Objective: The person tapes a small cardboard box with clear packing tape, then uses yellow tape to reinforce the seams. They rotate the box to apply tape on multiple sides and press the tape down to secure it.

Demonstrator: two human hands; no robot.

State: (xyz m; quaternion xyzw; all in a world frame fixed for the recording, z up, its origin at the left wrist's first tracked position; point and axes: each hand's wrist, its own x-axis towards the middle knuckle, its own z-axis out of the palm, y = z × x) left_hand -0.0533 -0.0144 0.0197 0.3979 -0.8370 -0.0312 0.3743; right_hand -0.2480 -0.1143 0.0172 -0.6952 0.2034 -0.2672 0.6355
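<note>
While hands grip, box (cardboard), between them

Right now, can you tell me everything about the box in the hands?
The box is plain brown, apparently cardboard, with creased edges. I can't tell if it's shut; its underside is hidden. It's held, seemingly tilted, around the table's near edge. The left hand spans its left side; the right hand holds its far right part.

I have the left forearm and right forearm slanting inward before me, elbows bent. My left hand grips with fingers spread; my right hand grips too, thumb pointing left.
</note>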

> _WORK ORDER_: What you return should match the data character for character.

> _REPLY TO THE EXERCISE_:
Objective: The person tapes a small cardboard box with clear packing tape, then uses yellow tape to reinforce the seams. They rotate the box to apply tape on multiple sides and press the tape down to secure it.

Demonstrator: two human hands; no robot.

State: (xyz m; quaternion xyzw; all in a world frame fixed for the recording, z up, its origin at the left wrist's first tracked position; point and axes: each hand's wrist, its own x-axis towards the middle knuckle, its own z-axis out of the palm, y = z × x) left_hand -0.0533 -0.0144 0.0197 0.3979 -0.8370 -0.0312 0.3743; right_hand -0.2480 -0.1143 0.0172 -0.6952 0.2034 -0.2672 0.6355
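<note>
While hands grip, box (cardboard), between them

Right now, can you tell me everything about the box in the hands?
The box is plain brown, apparently cardboard, with creased edges. I can't tell if it's shut; its underside is hidden. It's held, seemingly tilted, around the table's near edge. The left hand spans its left side; the right hand holds its far right part.

I have the left forearm and right forearm slanting inward before me, elbows bent. My left hand grips with fingers spread; my right hand grips too, thumb pointing left.
</note>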

No more output is needed for this exercise.